╔══
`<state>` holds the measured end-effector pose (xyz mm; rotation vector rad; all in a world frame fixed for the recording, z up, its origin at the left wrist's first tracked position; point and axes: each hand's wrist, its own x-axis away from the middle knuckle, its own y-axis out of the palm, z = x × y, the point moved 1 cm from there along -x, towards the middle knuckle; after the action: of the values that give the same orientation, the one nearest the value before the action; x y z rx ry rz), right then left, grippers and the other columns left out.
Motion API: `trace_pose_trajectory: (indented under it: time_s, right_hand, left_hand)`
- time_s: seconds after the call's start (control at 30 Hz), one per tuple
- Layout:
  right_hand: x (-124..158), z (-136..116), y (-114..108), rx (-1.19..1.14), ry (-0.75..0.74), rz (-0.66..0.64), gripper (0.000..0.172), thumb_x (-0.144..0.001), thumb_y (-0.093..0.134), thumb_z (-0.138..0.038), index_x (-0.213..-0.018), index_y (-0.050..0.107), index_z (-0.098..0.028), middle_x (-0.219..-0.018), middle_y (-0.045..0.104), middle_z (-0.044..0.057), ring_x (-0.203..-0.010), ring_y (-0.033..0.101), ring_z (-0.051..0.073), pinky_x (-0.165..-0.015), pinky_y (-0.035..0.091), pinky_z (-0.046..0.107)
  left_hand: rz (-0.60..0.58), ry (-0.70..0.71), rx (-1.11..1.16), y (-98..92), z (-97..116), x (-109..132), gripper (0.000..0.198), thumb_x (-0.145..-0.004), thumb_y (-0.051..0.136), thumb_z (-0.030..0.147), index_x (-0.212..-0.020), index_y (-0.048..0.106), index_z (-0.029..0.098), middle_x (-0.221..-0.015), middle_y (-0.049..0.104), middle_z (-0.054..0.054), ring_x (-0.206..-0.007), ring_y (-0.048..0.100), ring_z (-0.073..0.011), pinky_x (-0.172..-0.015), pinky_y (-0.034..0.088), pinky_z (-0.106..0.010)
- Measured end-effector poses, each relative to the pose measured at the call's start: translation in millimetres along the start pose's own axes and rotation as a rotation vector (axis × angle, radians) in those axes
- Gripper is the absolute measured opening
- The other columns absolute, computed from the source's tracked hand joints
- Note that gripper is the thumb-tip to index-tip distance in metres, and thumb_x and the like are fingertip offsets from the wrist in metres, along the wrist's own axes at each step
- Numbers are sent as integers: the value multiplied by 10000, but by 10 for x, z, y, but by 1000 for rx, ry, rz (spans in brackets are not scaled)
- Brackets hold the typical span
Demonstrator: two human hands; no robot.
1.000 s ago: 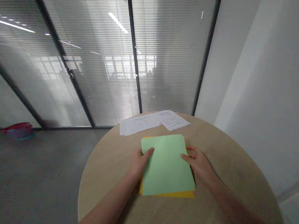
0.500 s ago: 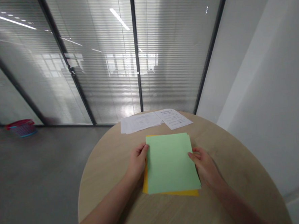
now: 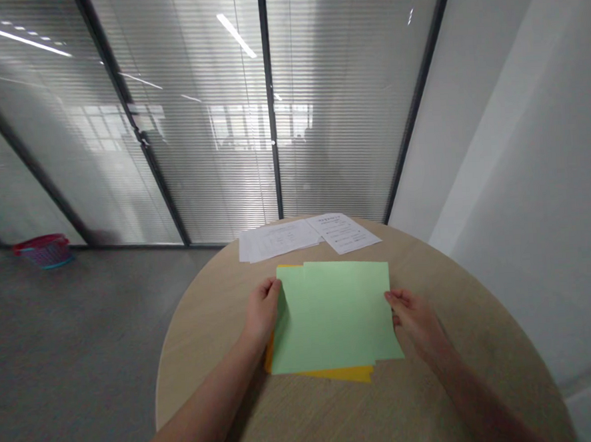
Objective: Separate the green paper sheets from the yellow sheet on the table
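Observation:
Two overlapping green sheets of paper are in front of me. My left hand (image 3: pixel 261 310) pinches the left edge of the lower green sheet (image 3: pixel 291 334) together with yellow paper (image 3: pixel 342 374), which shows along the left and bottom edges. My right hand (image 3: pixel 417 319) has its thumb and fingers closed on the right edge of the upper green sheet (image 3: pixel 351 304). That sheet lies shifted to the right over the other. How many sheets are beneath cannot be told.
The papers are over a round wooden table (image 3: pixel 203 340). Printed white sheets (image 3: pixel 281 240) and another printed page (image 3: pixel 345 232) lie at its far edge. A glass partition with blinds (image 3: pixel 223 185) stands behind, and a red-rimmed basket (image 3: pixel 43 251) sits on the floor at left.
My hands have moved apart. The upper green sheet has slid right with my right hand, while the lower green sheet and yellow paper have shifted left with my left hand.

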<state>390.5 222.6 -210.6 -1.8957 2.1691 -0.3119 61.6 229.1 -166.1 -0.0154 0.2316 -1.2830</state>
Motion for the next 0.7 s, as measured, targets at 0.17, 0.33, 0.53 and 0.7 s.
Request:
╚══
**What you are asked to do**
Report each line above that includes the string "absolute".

**Exercise result**
- Gripper is the absolute measured opening
- The other columns absolute, computed from the source's tracked hand joints

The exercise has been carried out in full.